# Bank of (Un) America ....



## Scotty D. (Feb 23, 2012)

Gotta read this & feel free to leave a msg on Bank of America's FB page....Greed & Socialist values all under one roof...A slap in the face for all who love the Bill of Rights, especially the 2nd amendment...Keep in mind that the VP of Bof A confirmed that this decision was "politically motivated"...




__ https://www.facebook.com/McMillanGroupInternational/posts/10150946905673368



_McMillan Fiberglass Stocks, McMillan Firearms Manufacturing, McMillan Group International have been collectively banking with Bank of America for 12 years. Today Mr. Ray Fox, Senior Vice President, Market Manager, Business Banking, Global Commercial Banking came to my office. He scheduled the meeting as an "account analysis" meeting in order to evaluate the two lines of credit we have with them. He spent 5 minutes talking about how McMillan has changed in the last 5 years and have become more of a firearms manufacturer than a supplier of accessories.
At this point I interrupted him and asked "Can I possible save you some time so that you don't waste your breath? What you are going to tell me is that because we are in the firearms manufacturing business you no longer what my business."
"That is correct" he says.
I replied "That is okay, we will move our accounts as soon as possible. We can find a 2nd Amendment friendly bank that will be glad to have our business. You won't mind if I tell the NRA, SCI and everyone one I know that BofA is not firearms industry friendly?"
"You have to do what you must" he said.
"So you are telling me this is a politically motivated decision, is that right?"
Mr Fox confirmed that it was. At which point I told him that the meeting was over and there was nothing let for him to say.

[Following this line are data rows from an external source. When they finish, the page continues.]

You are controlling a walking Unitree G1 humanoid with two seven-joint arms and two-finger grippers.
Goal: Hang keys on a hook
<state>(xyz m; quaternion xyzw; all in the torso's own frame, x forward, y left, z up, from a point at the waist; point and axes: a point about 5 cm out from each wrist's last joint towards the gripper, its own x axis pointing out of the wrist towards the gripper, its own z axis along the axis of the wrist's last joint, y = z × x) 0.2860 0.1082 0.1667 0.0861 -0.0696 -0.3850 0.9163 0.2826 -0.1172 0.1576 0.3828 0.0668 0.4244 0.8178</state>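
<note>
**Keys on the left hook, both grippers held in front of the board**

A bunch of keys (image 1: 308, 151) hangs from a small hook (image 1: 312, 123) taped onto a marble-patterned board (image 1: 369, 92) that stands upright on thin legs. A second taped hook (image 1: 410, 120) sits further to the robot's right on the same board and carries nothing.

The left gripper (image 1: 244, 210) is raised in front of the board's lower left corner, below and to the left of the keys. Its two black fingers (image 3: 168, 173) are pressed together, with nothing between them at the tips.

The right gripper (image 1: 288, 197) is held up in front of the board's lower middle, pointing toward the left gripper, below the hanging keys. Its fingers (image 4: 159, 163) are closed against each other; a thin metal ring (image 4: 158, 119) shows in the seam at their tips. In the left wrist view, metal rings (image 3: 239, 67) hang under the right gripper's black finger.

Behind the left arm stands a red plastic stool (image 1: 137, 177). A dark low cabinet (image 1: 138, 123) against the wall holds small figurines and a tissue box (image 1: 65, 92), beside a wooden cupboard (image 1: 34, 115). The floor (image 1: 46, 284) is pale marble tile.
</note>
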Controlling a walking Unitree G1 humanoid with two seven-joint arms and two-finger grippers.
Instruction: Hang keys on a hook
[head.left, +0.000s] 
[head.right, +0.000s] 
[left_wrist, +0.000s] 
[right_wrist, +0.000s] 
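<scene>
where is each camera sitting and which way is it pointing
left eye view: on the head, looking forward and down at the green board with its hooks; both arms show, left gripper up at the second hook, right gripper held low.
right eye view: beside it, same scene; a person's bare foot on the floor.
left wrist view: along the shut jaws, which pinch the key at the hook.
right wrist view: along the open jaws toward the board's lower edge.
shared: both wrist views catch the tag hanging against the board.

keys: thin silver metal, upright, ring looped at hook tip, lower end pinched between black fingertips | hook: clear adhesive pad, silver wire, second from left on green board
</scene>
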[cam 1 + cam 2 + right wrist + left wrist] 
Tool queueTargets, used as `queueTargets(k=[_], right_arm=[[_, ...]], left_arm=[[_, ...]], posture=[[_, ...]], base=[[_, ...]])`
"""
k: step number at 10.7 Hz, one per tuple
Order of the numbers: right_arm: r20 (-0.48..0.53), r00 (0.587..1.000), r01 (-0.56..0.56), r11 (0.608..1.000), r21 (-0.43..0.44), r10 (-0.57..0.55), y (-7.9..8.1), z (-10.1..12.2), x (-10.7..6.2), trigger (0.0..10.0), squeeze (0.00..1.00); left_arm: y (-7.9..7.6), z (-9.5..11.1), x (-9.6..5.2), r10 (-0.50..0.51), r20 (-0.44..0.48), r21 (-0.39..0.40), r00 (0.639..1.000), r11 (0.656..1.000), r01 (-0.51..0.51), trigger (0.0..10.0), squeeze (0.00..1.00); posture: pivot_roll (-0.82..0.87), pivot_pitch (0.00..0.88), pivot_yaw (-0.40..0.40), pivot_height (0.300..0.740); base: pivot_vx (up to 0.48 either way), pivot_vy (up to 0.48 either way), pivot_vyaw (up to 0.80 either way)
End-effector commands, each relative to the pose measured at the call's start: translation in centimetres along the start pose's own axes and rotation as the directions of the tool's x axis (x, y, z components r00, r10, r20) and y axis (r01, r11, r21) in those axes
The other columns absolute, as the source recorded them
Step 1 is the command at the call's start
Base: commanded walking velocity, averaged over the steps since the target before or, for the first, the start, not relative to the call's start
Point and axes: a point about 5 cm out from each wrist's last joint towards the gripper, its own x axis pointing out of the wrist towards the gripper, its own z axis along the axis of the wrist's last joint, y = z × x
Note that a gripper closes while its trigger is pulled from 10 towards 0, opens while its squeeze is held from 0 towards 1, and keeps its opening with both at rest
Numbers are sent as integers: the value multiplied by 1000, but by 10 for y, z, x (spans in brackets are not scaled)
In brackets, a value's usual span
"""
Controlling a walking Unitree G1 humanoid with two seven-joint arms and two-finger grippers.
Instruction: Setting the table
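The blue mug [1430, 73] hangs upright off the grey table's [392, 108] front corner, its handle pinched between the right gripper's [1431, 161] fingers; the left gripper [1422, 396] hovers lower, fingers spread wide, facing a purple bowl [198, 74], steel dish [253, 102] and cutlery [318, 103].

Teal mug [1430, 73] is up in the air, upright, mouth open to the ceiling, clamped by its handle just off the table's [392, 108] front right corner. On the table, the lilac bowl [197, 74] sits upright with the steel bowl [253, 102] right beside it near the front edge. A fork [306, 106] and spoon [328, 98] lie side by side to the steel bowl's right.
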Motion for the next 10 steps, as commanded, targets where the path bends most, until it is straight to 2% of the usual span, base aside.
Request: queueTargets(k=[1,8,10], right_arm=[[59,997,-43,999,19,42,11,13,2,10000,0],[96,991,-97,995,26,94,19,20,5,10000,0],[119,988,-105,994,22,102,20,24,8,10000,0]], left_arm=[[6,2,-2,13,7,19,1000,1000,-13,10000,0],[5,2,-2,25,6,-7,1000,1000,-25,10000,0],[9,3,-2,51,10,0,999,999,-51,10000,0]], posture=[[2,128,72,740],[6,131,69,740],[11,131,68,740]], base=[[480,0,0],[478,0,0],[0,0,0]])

I think it is import for all Americans who believe in and support our 2nd amendment right to keep and bear arms should know when a business does not support these rights. What you do with that knowledge is up to you. When I don't agree with a business' political position I can not in good conscience support them. We will soon no longer be accepting Bank of America credit cards as payment for our products.

Kelly D McMillan
Director of Operations
McMillan Group International, LLC
623-582-9635
www.mcmillanusa.com_


----------



## bones44 (Jan 7, 2011)

I hope this spreads everywhere Scott as these morons at BOA think they're $##% doesn't stink. They've apparently made up their minds to drive away as much business as possible. If this doesn't get their attention nothing else will. I took my money out long ago. I had a sizeable account with them and didn't like the way they charged me for every little thing. Tried to tell me they could only give me a check when I closed my savings and I told them no I wanted cash ! It got real ugly real fast. I wasn't the only person in line closing their account that day either. Let's just say the referees had to be called in. BOA lost that day. LOL


----------



## youngdon (Mar 10, 2010)

They lost our business too. I'd sooner bury my money 14 giant steps from the big tree in my backyard before doing busines with them again.


----------



## prairiewolf (Feb 19, 2012)

My wife and I closed our personal accounts with them a few years ago (for same reasons Bones) but still have a business account. When I show her this I am sure that will change also. Thanks for posting


----------



## prairiewolf (Feb 19, 2012)

Well guys just dicussed this topic with my wife, she got more upset then I did. Come Monday changing banks to the small local here in Overgaard. I will pass this on to all I know that bank there.


----------



## 220swift (Mar 2, 2011)

I just cut up the BOA's credit cards and cancelled my two accounts. *[Excuse my language.... I have a limited vocabulary]* these companies!!!!!


----------



## 220swift (Mar 2, 2011)

I too will no longer be accepting Bank of America forms of payments at my computer businesses.....


----------



## Rick Howard (Feb 25, 2012)

Don.... Address please? HA!

Crazy Bank of America. Wonder in they will make their security guards surrender their firearms......


----------



## bones44 (Jan 7, 2011)

Thanks everyone for supporting this and keep it going. There are way more gun owners than the public is led to believe. We have a say in what goes on in our country and use it !!!


----------



## SWAMPBUCK10PT (Apr 5, 2010)

*Thanks for sharing my friend-------------sb*


----------



## Scotty D. (Feb 23, 2012)

itzDirty said:


> Don.... Address please? HA!
> 
> Crazy Bank of America. Wonder in they will make their security guards surrender their firearms......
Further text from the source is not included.